Слабое утешение, конечно, но ни Хёрдакнут, ни даже Рагнхильд не выработали надежного способа борьбы с неостановимым скулежом среднего Хёрдакнутссона. Старшего ярла (а теперь в общем-то конунга Танемарка) несложно было раскрутить печальным взглядом в сочетании с горестным писком на всякие подачки, чем всю дорогу пользовались Хельги, Аса, дети ловчих, кормчих, корнаков, и простых ватажников, Крысодавцы с Первого по Четвертый, другие собаки, а в отдельных особо тяжелых случаях мамонтята, жеребята, и ручные хорьки.
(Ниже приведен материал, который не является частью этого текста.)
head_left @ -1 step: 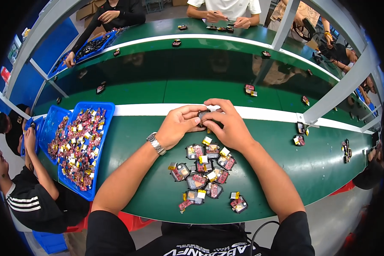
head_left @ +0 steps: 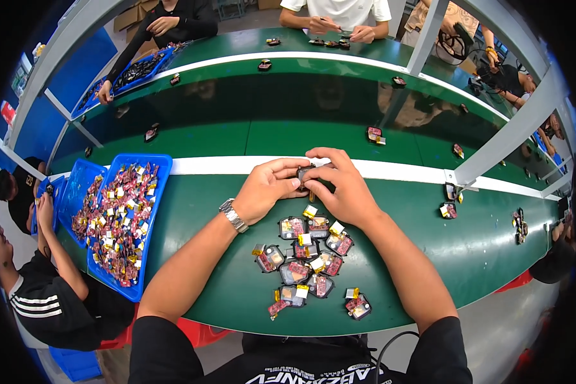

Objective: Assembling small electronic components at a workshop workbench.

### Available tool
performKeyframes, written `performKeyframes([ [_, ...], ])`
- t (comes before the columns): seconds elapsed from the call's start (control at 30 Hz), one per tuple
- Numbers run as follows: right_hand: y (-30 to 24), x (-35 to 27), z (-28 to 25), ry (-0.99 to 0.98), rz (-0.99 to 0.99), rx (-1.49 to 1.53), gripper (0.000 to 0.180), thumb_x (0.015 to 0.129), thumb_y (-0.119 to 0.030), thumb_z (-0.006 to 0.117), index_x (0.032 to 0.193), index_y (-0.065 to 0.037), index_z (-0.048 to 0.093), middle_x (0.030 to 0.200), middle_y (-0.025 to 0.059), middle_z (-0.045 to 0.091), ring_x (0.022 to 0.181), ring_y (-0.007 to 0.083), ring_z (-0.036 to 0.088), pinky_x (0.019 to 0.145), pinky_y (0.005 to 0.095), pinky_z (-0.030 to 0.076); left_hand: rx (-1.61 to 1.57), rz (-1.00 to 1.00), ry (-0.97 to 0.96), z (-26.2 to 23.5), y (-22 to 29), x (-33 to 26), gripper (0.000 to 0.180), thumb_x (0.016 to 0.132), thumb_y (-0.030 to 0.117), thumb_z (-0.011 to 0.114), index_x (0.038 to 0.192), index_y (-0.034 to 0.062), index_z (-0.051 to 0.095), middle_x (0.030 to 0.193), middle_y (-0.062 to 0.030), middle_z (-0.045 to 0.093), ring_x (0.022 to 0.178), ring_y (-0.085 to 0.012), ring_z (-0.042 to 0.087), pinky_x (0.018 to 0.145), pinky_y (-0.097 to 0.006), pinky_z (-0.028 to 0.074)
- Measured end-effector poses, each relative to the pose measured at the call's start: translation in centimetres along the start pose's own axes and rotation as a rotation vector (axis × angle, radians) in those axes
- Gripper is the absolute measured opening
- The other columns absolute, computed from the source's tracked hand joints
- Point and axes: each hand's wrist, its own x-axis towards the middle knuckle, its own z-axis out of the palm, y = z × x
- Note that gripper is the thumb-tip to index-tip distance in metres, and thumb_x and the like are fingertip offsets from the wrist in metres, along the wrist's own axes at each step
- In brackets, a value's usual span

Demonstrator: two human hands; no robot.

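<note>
Grip: left hand [head_left: 267,189] and right hand [head_left: 340,187] pinch one small dark part [head_left: 306,174] together.
Risk: part may slip onto the pile of parts [head_left: 308,261] just below.

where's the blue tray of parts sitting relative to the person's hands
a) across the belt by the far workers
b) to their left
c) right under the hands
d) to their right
b: the blue tray lies at the left side of the green table, beyond the left hand, while the right hand meets it over a small dark part.
</note>
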Motion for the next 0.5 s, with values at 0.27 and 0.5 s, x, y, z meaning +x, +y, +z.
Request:
performKeyframes([
  [0.27, -0.46, 0.03, 0.14, 0.007, 0.087, 0.019, 0.008, 0.085, -0.011, 0.067, 0.089, -0.004, 0.07, 0.124, 0.0104, 0.058, 0.118, 0.0291, 0.052, 0.097, 0.0393, 0.047, -0.015, 0.033, -0.093, -0.55, -0.22, 0.0, 0.042, 0.094, 0.002, 0.058, 0.135, -0.0036, 0.048, 0.128, -0.0149, 0.059, 0.112, -0.0211, 0.063, 0.096, -0.036, 0.056],
  [0.5, -0.42, -0.4, -0.15, -0.015, 0.03, 0.081, 0.006, 0.085, -0.011, 0.067, 0.088, -0.005, 0.069, 0.124, 0.0102, 0.058, 0.118, 0.0291, 0.052, 0.096, 0.0394, 0.048, 0.072, 0.033, -0.029, 0.14, -0.24, -0.17, 0.035, 0.098, 0.006, 0.053, 0.132, -0.0005, 0.051, 0.128, -0.0114, 0.059, 0.11, -0.017, 0.063, 0.094, -0.032, 0.055],
])
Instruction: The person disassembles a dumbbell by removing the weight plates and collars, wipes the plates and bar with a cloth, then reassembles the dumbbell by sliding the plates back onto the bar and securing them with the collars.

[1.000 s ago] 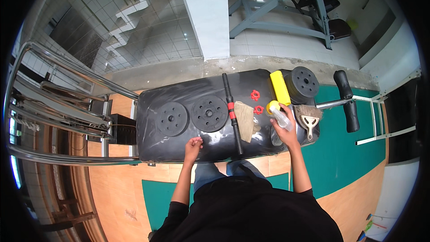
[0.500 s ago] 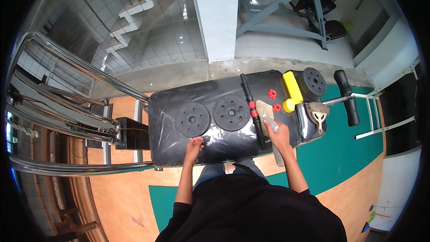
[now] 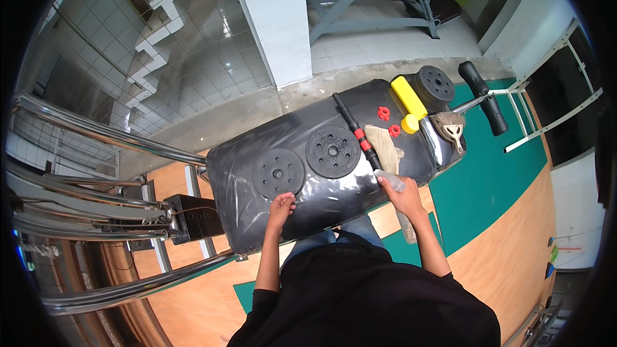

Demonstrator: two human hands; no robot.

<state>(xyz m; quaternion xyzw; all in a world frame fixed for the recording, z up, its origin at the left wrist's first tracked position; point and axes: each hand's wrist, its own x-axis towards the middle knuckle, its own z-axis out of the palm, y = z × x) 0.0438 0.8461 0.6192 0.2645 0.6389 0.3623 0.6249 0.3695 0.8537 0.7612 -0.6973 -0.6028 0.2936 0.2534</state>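
Note:
Two black weight plates lie flat on a black padded bench (image 3: 247,222), the left plate (image 3: 278,173) and the right plate (image 3: 333,151). My left hand (image 3: 281,207) is at the near edge of the left plate, fingers curled in, with nothing seen in them. My right hand (image 3: 403,198) grips a small translucent whitish bottle (image 3: 390,181) over the bench's near edge. That bottle is beside the near end of a black dumbbell bar (image 3: 348,115) with red rings. A folded beige cloth (image 3: 384,148) lies just right of the bar.
Two red star nuts (image 3: 384,113), a yellow box (image 3: 409,97), a yellow round cap (image 3: 410,123) and a brush (image 3: 448,130) sit toward the bench's right end. Stacked plates (image 3: 435,83) stand behind them. Chrome rails (image 3: 116,130) flank the left; a padded roller (image 3: 483,97) juts out right.
My right hand has drawn back from the beige cloth toward the bench's near edge, bottle still in it. The left hand stays near the left plate. The whole view has tilted.

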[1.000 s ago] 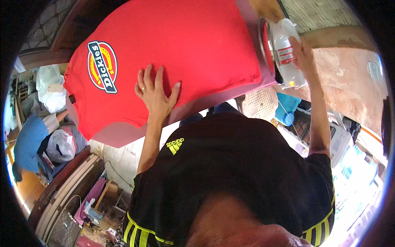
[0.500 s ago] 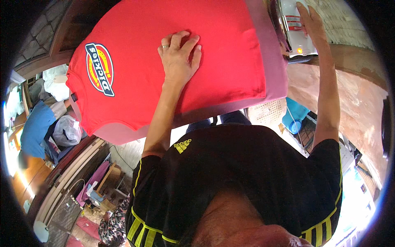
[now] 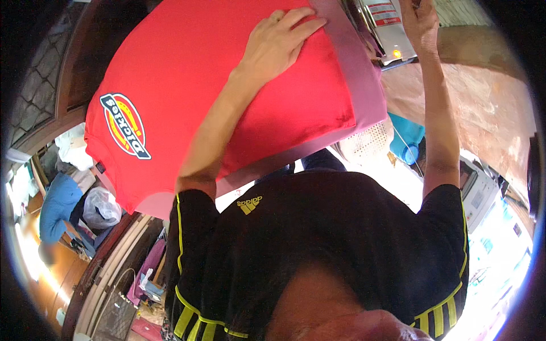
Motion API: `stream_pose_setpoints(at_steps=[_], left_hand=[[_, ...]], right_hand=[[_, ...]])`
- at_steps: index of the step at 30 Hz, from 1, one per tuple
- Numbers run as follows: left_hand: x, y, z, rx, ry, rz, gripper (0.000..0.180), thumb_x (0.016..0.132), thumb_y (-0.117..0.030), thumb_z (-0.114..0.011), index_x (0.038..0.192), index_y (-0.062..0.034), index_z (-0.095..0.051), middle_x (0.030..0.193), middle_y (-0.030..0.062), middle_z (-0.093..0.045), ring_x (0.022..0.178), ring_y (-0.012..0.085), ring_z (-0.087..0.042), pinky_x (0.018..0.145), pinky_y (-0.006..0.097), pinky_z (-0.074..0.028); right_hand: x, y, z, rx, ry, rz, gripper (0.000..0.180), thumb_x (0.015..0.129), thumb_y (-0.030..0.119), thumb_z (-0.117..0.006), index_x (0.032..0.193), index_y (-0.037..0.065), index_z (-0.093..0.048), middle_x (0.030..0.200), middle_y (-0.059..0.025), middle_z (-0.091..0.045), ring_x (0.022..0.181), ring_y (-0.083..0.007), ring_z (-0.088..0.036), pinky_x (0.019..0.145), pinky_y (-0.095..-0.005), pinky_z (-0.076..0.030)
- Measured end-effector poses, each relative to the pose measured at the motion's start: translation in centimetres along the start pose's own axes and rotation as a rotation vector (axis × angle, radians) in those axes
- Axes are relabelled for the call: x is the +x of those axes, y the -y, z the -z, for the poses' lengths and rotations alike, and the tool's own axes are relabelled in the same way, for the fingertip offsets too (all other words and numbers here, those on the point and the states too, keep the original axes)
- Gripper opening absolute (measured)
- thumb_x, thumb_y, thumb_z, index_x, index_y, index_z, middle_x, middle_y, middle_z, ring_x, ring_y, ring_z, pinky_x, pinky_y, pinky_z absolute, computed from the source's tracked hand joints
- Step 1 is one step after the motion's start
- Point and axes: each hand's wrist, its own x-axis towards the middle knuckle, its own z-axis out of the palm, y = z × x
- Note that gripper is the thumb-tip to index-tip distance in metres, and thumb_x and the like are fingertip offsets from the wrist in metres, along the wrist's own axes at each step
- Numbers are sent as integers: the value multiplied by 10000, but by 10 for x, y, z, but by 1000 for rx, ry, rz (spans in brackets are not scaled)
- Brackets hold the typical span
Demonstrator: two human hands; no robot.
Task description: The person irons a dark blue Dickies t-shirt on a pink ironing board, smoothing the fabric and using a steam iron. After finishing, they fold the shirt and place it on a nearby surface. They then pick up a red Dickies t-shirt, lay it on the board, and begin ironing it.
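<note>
A red T-shirt (image 3: 187,74) with a round printed badge on its chest lies spread over a padded board with a mauve cover (image 3: 369,108). My left hand (image 3: 276,45) rests palm down on the shirt near its hem, fingers stretched out. At the top right, what looks like a white and chrome clothes iron (image 3: 392,40) has an orange light glowing at its near end. Fingers curled, my right hand (image 3: 421,25) is at the iron's dark handle; the upper edge of the picture cuts off part of the grip.
A pale perforated seat (image 3: 367,139) and a blue container (image 3: 406,133) stand below the board's right end. A stone-like wall or ledge (image 3: 483,108) runs along the right. At far left, a person in blue (image 3: 60,204) is near a clear plastic bag (image 3: 102,207).
My left hand has slid right and away from me across the shirt, towards its hem. My right hand has shifted from the iron's white side to its handle, fingers now curled. The whole view has tilted.
</note>
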Motion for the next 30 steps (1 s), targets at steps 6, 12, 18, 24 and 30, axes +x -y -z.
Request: stream_pose_setpoints(at_steps=[6, 12, 18, 24, 30], left_hand=[[36, 3, -1, 96, 210, -75, 190, 859, -116, -568, 1026, -126, -658, 1076, 54, -600, 916, 277, -618, 708, 406, -543], [32, 4, 4, 37, 55, -145, 78, 850, -111, -630, 921, -84, -650, 952, 64, -596, 814, 272, -646, 667, 392, -539], [49, -25, 38, -91, -194, -170, 93, 826, -14, -663, 898, -39, -611, 902, 94, -544, 786, 279, -615, 654, 368, -504], [27, -17, 58, -162, -378, -93, 126, 840, -13, -670, 955, -25, -619, 948, 127, -555, 873, 290, -607, 734, 332, -498], [-85, -32, 54, 286, -102, 389, 454, 851, -362, -661, 1258, -176, -583, 1287, 89, -520, 1143, 319, -504, 914, 518, -396]], right_hand=[[-24, 27, 23, -147, -205, 262, 187, 903, 88, -619, 1077, 23, -592, 960, -138, -636, 811, -256, -626, 733, -333, -503], [-92, 80, 6, 248, 177, -115, 132, 904, 30, -580, 1026, -7, -613, 932, -147, -634, 840, -266, -630, 770, -310, -494], [-108, 32, -88, 815, 634, -129, 381, 864, 273, -693, 1152, 42, -599, 875, -79, -652, 762, -165, -611, 661, -291, -505], [-76, 99, -59, -110, 1684, 196, 500, 789, 374, -680, 1193, 85, -631, 1110, -181, -661, 1004, -325, -634, 864, -415, -523], [-125, 65, -18, -64, 1624, 533, 446, 760, 252, -646, 1176, 89, -647, 1152, -187, -655, 1064, -347, -633, 923, -437, -516]])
Кнорр шел на запад вполветра. По прикидке старого кормчего Фьори, до Гримсбю оставалось еще где-то с три дюжины вик – никак не больше полудня хода, особенно если ветер продержится. На случай, если ветер утихнет или переменится, два кочегара у топки поддерживали пары. Небо было полностью затянуто серой хмарью, и ледяные брызги волн смешивались в воздухе с промозглой пресной моросью из туч.
Предмет жалоб Хельги слегка изменился, с того, как в семье все самые бесславные и бездобычные походы достаются всегда ему, на то, какой он хороший, ответственный сын и брат, и как его все принимают за должное. Аса наконец не выдержала и выпалила:
– Тебя послушать, так можно подумать, что тебя отрядили вместо ослика ходить в колесе, что крутит жернов на мельнице в Йеллинге, когда ветра нет! Я уже начинаю жалеть, что не осталась в Танемарке и не встретила Йормунрековых сватов!
К ее удивлению, Хельги осекся и с неподдельным ужасом уставился на сестру.
– Ты это по правде?
– Да не то чтобы совсем по правде, но пора бы тебе перестать думать только о своей доле. Посмотрите на него, неоцененного! Ярл Хейдабира, Хельги Рубитель Оков, в деревнях на восток от Танемарка твоим именем детей называют! Мне, вот кому плакать надо!